*Assignment*
Starting with the opening line of the entries below, transcribe each line exactly up to and including the one that has "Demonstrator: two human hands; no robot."; pictures are not copied.

*Given data*

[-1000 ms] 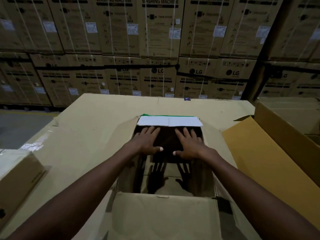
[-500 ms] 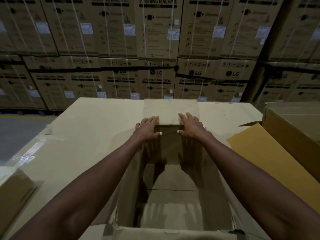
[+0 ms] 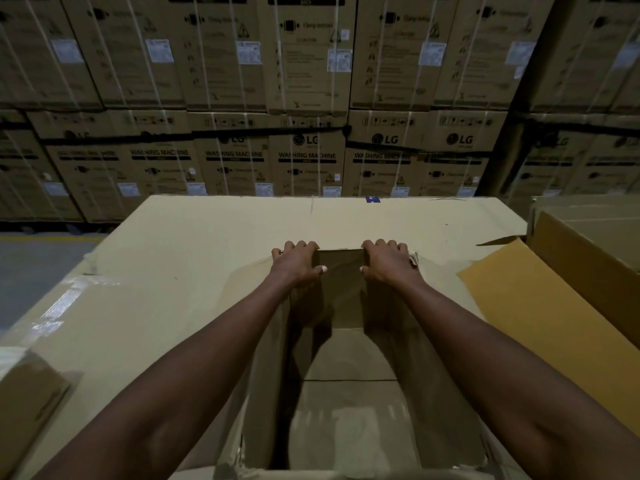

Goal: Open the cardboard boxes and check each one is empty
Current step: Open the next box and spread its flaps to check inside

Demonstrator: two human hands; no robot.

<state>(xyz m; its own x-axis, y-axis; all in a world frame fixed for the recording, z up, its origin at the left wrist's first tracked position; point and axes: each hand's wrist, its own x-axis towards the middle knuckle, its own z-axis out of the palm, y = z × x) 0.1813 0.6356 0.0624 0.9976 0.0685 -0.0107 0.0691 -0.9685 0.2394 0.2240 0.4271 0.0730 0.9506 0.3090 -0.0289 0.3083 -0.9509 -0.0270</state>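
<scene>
An open cardboard box (image 3: 341, 292) sits in front of me on a wide sheet of cardboard (image 3: 194, 258). Its far flap is folded back and down out of the opening. My left hand (image 3: 298, 263) grips the far rim at the left, fingers curled over the edge, thumb inside. My right hand (image 3: 389, 261) grips the same rim at the right in the same way. The box's bare floor (image 3: 349, 417) shows, with a seam across it and nothing lying on it.
A second open box (image 3: 585, 258) with a yellow-brown flap (image 3: 540, 313) stands at the right. A closed small box (image 3: 27, 407) sits at the near left. Stacked washing machine cartons (image 3: 308, 98) form a wall behind. Grey floor (image 3: 38, 268) shows at left.
Both hands pushed the far flap away from over the opening and down, then curled over the far rim. The white and green strip is out of sight. The box floor is exposed.
</scene>
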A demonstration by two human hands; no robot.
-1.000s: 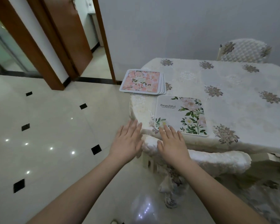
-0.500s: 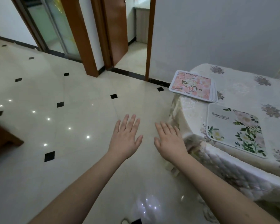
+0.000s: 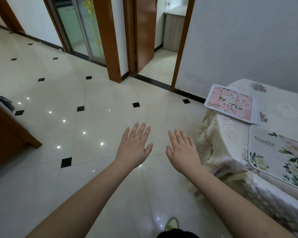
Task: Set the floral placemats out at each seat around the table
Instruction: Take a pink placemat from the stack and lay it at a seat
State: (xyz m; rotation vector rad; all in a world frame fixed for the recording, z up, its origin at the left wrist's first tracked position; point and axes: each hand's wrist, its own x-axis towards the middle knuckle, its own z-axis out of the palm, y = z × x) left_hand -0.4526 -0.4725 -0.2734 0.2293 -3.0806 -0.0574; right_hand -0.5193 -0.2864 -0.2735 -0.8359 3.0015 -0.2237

*Finished task*
[-1000 ms] 
[-500 ms] 
[+0 ms] 

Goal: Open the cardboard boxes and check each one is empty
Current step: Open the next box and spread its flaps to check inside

Demonstrator: two human hands; no robot.

The exercise requires no further output.